◆ What the exercise asks
Instruction for the data below: set down exactly the lines from the line with "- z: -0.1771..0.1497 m" to the line with "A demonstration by", inclusive, and no others.

(Dataset excerpts)
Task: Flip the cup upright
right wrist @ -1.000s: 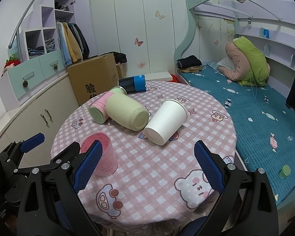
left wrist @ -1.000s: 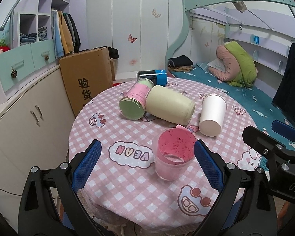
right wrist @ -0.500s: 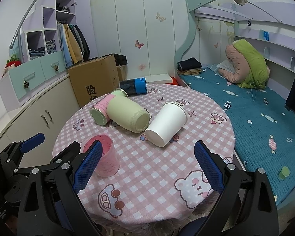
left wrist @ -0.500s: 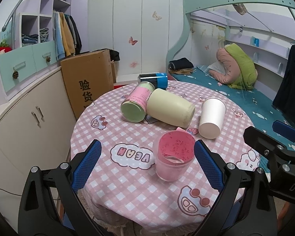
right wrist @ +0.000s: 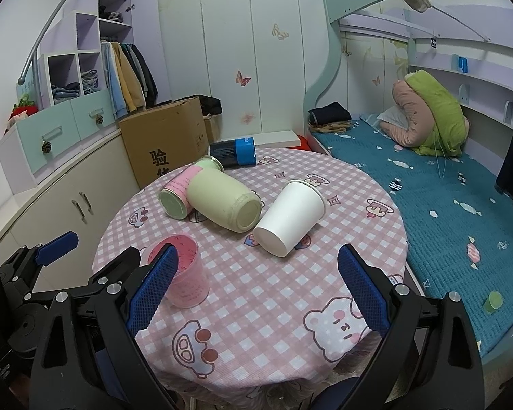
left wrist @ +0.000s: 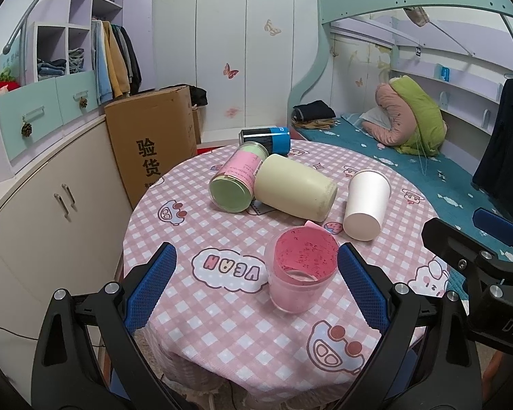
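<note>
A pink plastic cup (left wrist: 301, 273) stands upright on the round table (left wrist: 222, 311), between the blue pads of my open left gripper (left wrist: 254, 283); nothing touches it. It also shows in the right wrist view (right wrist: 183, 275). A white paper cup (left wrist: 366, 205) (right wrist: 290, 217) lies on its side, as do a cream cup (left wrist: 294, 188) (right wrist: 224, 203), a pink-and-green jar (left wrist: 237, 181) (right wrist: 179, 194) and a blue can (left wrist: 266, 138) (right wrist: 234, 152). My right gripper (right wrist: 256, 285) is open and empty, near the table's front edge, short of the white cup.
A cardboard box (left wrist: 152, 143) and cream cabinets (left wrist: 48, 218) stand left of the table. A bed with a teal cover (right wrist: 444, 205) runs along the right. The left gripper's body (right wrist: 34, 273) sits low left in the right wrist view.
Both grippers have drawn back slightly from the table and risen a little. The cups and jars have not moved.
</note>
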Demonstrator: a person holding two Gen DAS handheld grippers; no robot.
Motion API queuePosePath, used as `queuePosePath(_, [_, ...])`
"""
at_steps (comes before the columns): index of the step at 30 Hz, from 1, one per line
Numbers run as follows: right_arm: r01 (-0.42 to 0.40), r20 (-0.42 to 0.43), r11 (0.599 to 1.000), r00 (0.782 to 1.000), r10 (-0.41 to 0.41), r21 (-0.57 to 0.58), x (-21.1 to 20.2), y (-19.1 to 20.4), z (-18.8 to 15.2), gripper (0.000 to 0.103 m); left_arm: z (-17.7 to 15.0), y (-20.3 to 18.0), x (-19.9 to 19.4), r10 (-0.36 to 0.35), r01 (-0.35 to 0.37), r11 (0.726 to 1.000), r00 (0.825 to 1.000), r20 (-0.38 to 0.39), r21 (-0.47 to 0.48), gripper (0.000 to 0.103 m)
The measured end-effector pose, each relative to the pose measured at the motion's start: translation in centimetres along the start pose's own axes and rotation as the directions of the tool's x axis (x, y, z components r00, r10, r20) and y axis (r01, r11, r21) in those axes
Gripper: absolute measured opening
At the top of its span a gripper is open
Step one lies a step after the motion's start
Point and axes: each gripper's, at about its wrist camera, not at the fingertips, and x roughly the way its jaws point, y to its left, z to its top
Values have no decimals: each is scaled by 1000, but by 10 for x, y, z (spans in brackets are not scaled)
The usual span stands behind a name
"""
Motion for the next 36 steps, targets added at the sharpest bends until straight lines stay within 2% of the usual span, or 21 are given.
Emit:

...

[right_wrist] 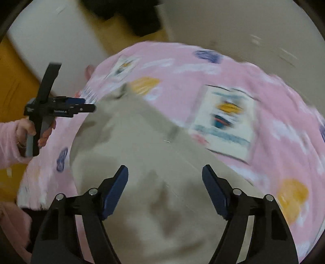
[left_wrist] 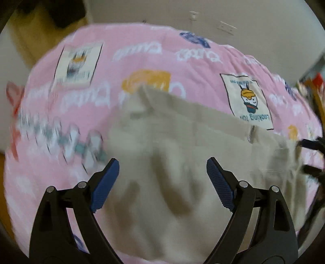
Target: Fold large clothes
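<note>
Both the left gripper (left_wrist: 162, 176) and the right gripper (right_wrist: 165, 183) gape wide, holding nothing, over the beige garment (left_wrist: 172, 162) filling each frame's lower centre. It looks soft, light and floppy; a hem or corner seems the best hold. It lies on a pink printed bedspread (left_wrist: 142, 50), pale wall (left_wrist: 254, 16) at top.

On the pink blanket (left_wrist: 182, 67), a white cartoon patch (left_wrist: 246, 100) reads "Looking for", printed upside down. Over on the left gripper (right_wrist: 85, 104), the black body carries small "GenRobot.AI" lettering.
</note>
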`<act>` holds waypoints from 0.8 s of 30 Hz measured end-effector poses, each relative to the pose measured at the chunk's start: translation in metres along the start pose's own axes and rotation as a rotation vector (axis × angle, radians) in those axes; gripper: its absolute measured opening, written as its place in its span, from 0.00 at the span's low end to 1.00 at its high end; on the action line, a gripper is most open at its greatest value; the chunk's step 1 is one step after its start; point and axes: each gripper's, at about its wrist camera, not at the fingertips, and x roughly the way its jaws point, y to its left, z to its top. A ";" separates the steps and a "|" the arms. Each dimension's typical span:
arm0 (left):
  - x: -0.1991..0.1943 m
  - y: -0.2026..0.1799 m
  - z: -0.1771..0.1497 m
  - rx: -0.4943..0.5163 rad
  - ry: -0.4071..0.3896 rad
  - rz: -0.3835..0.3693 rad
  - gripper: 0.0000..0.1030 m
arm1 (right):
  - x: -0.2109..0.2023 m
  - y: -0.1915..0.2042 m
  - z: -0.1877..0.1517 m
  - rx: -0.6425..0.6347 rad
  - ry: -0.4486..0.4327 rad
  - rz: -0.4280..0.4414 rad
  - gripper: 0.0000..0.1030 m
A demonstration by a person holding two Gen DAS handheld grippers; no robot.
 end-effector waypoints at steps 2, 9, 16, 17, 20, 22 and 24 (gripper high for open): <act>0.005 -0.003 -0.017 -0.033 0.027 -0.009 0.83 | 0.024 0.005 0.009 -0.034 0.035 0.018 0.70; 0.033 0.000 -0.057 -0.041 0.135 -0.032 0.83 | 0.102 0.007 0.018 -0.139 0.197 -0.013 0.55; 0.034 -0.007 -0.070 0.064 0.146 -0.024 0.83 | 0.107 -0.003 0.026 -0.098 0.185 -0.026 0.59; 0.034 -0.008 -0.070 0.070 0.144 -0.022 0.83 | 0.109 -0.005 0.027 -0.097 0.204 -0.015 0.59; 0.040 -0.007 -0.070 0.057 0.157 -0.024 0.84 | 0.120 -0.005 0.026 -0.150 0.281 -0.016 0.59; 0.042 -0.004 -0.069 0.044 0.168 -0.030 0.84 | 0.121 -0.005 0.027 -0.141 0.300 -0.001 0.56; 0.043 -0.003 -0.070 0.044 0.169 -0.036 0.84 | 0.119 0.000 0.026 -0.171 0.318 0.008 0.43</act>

◆ Output for this task
  - z: -0.1771..0.1497 m
  - rx: -0.4943..0.5163 rad
  - ry: -0.4071..0.3896 rad
  - rz: -0.3835..0.3693 rad
  - gripper: 0.0000..0.1030 m
arm1 (right):
  - x: -0.2109..0.2023 m
  - y: -0.1915..0.2042 m
  - z: -0.1877..0.1517 m
  - rx: -0.6425..0.6347 rad
  - ry: -0.4486..0.4327 rad
  - rz: -0.4280..0.4414 rad
  - gripper: 0.0000..0.1030 m
A demonstration by a person holding two Gen DAS handheld grippers; no robot.

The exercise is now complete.